One building block of statistical time series analysis is the autoregressive (AR) model. As the name implies, an AR model presumes that past values of the series can be used to directly predict current values using a regression-like structure:
\[Y_t = \beta_0 + \beta_1 Y_{t-1} + \beta_2 Y_{t-2} + \ldots + \varepsilon_t\]
I wrote the equation above using the notation of linear regression. We will be expressing the same concept using slightly different notation below.
Let’s take the simplest case, where each value of the series is predicted only by the previous value.
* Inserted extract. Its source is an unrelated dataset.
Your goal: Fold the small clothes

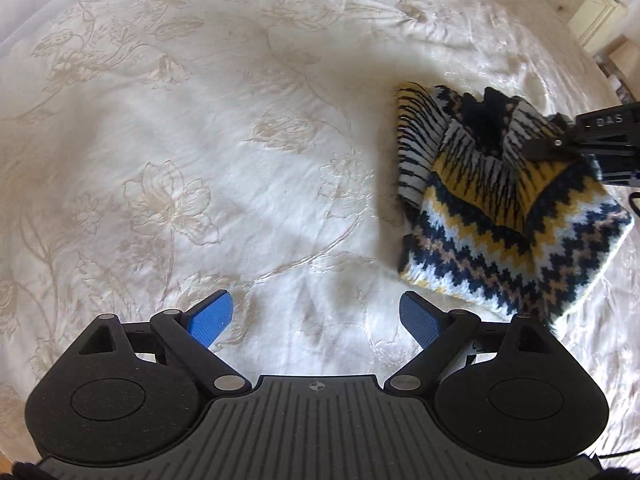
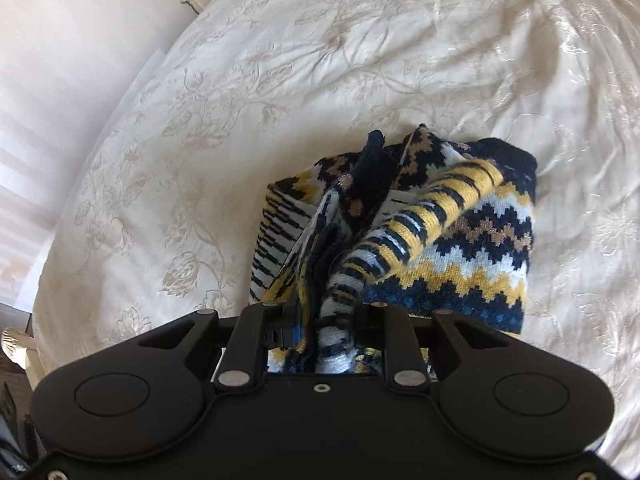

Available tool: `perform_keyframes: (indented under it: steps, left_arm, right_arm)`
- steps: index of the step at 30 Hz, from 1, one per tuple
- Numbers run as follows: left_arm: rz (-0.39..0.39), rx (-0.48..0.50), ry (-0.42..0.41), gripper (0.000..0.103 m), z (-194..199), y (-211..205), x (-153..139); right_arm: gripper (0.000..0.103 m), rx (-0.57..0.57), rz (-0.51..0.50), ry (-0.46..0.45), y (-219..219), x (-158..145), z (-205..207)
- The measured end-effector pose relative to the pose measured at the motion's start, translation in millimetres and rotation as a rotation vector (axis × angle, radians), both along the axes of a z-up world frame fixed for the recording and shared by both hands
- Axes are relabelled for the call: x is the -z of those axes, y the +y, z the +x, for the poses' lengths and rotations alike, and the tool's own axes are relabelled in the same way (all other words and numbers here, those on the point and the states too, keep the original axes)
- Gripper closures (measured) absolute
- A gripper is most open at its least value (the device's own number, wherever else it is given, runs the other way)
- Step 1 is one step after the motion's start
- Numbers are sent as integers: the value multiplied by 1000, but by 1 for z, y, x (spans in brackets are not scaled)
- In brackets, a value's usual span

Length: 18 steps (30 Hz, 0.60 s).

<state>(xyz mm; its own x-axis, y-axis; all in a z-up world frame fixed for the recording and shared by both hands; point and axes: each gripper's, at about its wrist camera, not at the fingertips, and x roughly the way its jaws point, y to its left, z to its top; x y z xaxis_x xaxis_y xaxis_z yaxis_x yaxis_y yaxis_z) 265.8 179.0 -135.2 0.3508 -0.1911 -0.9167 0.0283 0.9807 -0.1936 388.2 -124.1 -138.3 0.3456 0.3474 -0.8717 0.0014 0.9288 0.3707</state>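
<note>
A small knitted sweater (image 2: 420,240) in navy, yellow and white zigzags is seen lying on the cream floral bedspread (image 1: 200,140), with a bunched fold of it clamped between the closed-in jaws of the right gripper (image 2: 328,320). The left gripper (image 1: 316,316) is held wide apart over bare bedspread beside the sweater, with nothing between its 2 blue pads (image 1: 210,318).
</note>
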Motion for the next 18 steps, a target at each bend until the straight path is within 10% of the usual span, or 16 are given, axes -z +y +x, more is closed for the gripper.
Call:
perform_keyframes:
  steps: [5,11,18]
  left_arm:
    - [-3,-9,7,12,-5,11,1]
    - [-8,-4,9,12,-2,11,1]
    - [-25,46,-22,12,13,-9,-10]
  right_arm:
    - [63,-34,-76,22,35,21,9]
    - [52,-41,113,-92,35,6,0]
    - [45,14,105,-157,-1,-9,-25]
We would name this an autoregressive model with order 1 or AR(1) model.
Let \(\boldsymbol{Y}\) be a time series random variable observed at regular time periods \(T = \{1, 2, \ldots, n\}\). Let \(\boldsymbol{\omega}\) be a white noise process observed at the same time periods. If,
\[Y_t = \phi Y_{t-1} + \omega_t\]
For some \(\phi \in \mathbb{R}\) and all \(t \in T\), then we say that \(\boldsymbol{Y}\) is an autoregressive process with order 1
In theory, the exact properties of an AR(1) process depend on both the autoregressive parameter \(\phi\) as well as the specific type of white noise process denoted by \(\boldsymbol{\omega}\). In practice, we often assume \(\boldsymbol{\omega}\) to be Gaussian white noise, leaving \(\phi\) as the only input which needs estimation.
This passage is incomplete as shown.